Intracellular Vibrio parahaemolyticus Escapes the Vacuole and Establishes a Replicative Niche in the Cytosol of Epithelial Cells

ABSTRACT Vibrio parahaemolyticus is a globally disseminated Gram-negative marine bacterium and the leading cause of seafood-borne acute gastroenteritis. Pathogenic bacterial isolates encode two type III secretion systems (T3SS), with the second system (T3SS2) considered the main virulence factor in mammalian hosts. For many decades, V. parahaemolyticus has been studied as an exclusively extracellular bacterium. However, the recent characterization of the T3SS2 effector protein VopC has suggested that this pathogen has the ability to invade, survive, and replicate within epithelial cells.

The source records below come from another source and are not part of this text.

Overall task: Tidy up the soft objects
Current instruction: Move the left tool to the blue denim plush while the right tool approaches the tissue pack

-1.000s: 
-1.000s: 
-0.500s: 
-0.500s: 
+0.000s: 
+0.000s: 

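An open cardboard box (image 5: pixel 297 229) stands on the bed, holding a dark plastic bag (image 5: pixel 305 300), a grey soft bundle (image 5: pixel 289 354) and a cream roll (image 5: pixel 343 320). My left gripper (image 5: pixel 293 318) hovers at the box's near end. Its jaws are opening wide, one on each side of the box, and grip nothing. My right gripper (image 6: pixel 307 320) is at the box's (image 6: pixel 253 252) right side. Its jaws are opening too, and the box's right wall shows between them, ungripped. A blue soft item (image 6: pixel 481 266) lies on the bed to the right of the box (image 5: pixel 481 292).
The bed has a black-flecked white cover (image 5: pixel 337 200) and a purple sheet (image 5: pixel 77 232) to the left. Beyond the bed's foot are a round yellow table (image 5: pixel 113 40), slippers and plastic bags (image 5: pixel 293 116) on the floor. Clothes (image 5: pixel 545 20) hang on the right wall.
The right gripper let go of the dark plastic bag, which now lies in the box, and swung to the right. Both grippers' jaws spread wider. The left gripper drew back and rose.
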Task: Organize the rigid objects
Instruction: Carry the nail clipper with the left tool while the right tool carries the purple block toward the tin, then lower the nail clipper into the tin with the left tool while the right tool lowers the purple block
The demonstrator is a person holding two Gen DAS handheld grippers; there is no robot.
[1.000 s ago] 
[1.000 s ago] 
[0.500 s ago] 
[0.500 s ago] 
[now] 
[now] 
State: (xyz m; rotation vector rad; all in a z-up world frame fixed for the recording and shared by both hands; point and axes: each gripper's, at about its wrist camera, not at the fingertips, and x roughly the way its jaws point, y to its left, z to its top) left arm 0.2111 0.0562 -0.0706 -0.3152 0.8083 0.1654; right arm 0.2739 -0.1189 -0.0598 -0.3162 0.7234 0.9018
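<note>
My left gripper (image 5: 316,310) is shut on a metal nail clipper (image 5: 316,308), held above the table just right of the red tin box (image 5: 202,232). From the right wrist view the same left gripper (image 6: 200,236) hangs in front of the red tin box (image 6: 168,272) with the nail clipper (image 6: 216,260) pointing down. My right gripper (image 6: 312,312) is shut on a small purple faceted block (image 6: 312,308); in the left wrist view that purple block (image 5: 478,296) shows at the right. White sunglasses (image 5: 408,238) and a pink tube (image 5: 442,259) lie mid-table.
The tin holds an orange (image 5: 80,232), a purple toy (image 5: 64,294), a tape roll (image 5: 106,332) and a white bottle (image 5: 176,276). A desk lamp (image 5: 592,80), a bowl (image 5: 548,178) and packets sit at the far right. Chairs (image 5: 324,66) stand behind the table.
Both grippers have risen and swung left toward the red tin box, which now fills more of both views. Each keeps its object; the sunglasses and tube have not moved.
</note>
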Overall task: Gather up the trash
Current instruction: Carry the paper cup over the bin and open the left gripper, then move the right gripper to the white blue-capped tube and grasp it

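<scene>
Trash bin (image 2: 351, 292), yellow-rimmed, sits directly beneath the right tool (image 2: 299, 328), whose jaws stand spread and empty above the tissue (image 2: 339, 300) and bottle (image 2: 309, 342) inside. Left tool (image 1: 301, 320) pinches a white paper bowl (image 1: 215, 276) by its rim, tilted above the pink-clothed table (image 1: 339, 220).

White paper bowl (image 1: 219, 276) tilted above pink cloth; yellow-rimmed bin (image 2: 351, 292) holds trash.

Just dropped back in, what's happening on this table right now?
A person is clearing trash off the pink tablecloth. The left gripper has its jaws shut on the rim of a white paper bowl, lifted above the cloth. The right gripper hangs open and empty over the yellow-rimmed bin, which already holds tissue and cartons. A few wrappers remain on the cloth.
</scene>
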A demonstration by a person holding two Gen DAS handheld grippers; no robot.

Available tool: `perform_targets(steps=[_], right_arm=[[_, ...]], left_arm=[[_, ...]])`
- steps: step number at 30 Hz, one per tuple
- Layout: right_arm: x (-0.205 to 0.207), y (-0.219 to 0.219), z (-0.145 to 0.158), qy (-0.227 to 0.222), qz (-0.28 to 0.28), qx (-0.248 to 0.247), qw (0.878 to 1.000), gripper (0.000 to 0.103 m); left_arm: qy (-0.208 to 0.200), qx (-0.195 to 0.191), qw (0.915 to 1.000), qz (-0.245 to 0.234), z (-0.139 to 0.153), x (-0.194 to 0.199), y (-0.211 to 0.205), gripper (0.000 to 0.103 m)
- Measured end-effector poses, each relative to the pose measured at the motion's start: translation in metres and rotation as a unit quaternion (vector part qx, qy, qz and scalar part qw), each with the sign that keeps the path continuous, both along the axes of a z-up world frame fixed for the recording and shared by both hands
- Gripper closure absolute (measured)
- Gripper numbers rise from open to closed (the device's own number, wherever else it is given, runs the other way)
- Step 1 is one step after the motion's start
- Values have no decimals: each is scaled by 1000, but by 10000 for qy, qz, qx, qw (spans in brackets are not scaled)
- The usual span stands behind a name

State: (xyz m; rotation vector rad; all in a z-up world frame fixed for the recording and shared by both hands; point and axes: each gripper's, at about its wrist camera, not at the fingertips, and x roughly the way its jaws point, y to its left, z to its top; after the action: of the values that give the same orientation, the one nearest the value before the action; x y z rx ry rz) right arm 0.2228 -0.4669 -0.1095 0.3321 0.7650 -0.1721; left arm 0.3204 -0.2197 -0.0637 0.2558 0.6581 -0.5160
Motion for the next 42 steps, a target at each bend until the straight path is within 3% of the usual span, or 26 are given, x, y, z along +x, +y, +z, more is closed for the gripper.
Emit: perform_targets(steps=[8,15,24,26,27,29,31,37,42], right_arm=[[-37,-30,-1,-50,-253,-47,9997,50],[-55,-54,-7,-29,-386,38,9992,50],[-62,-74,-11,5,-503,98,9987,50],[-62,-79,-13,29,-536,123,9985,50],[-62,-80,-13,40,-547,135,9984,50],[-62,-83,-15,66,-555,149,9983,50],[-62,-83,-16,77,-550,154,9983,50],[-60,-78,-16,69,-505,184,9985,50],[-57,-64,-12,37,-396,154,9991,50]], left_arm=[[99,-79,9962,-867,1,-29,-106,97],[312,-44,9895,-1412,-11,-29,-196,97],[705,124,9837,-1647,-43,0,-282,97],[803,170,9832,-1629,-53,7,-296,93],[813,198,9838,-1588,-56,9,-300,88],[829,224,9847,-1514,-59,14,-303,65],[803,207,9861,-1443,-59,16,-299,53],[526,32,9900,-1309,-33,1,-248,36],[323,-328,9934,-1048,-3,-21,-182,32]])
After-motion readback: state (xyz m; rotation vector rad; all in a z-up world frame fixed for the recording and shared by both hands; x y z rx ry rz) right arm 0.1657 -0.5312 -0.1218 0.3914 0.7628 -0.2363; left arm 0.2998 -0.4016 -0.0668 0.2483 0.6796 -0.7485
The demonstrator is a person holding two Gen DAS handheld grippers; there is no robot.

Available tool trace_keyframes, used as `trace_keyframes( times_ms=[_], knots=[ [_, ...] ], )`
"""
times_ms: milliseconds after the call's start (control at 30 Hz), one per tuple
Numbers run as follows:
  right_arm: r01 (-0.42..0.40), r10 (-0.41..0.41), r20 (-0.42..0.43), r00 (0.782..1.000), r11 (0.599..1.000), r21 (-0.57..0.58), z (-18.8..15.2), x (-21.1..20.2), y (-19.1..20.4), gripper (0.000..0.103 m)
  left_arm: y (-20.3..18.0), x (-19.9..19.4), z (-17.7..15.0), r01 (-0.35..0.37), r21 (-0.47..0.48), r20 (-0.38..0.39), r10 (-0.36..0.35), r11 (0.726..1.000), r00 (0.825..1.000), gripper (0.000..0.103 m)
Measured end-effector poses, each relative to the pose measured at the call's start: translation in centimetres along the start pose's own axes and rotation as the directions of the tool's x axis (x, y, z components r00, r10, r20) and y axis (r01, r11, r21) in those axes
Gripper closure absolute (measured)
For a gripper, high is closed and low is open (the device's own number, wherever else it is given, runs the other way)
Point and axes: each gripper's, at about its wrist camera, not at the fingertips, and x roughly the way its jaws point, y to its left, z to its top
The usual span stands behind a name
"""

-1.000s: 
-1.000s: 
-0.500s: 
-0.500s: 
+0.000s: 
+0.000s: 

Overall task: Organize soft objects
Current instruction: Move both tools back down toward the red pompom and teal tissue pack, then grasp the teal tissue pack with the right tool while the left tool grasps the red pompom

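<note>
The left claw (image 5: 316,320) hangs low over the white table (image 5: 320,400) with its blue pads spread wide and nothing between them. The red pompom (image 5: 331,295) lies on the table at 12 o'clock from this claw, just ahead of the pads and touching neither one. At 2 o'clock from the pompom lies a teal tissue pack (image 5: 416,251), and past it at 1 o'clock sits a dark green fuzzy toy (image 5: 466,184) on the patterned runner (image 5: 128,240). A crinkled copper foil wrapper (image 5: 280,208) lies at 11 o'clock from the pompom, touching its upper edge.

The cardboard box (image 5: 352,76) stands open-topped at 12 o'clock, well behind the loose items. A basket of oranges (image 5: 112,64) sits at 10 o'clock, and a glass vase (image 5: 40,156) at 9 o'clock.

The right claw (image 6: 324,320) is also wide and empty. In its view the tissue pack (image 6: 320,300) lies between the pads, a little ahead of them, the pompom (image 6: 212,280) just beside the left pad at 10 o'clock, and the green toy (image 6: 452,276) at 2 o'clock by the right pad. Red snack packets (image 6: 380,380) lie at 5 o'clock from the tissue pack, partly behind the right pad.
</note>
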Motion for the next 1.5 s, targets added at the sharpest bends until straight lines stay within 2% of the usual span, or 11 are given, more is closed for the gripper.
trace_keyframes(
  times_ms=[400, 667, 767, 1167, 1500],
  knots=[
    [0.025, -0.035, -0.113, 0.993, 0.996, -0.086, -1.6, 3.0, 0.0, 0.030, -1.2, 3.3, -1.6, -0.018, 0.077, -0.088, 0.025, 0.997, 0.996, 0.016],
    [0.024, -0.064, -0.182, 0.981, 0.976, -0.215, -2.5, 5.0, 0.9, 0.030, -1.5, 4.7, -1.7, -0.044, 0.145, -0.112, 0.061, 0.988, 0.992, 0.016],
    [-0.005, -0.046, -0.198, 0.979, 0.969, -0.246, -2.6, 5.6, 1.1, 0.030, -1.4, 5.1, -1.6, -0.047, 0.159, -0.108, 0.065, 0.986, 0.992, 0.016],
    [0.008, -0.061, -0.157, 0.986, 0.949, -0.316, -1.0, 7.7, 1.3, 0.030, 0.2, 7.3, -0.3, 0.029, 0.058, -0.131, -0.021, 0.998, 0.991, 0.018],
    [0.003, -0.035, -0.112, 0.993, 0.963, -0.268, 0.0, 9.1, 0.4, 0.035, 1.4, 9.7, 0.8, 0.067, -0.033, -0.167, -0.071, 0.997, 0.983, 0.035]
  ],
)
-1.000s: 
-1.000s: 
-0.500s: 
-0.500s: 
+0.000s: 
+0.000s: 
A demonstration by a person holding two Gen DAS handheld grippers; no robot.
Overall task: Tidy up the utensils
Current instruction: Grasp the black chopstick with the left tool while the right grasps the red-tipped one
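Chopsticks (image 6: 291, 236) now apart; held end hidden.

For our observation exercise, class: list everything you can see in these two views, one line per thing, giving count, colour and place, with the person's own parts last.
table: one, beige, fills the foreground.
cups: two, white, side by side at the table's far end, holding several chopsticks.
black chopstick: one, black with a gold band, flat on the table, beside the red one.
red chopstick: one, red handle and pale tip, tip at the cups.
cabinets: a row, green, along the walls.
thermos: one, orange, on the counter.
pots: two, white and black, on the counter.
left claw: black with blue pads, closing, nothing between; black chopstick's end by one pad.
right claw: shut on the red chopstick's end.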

Herein, we characterize this intracellular lifestyle in detail. We show that following internalization, V. parahaemolyticus is contained in vacuoles that develop into early endosomes, which subsequently mature into late endosomes. V. parahaemolyticus then escapes into the cytoplasm prior to vacuolar fusion with lysosomes. Vacuolar acidification is an important trigger for this escape. The cytoplasm serves as the pathogen’s primary intracellular replicative niche; cytosolic replication is rapid and robust, with cells often containing over 150 bacteria by the time of cell lysis. These results show how V. parahaemolyticus successfully establishes an intracellular lifestyle that could contribute to its survival and dissemination during infection. IMPORTANCE The marine bacterium V. parahaemolyticus is the leading cause worldwide of seafood-borne acute gastroenteritis. For decades, the pathogen has been studied exclusively as an extracellular bacterium. However, recent results have revealed the pathogen’s ability to invade and replicate within host cells. The present study is the first characterization of the V. parahaemolyticus’ intracellular lifestyle. Upon internalization, V. parahaemolyticus is contained in a vacuole that would in the normal course of events ultimately fuse with a lysosome, degrading the vacuole’s contents. The bacterium subverts this pathway, escaping into the cytoplasm prior to lysosomal fusion. Once in the cytoplasm, it replicates prolifically. Our study provides new insights into the strategies used by this globally disseminated pathogen to survive and proliferate within its host.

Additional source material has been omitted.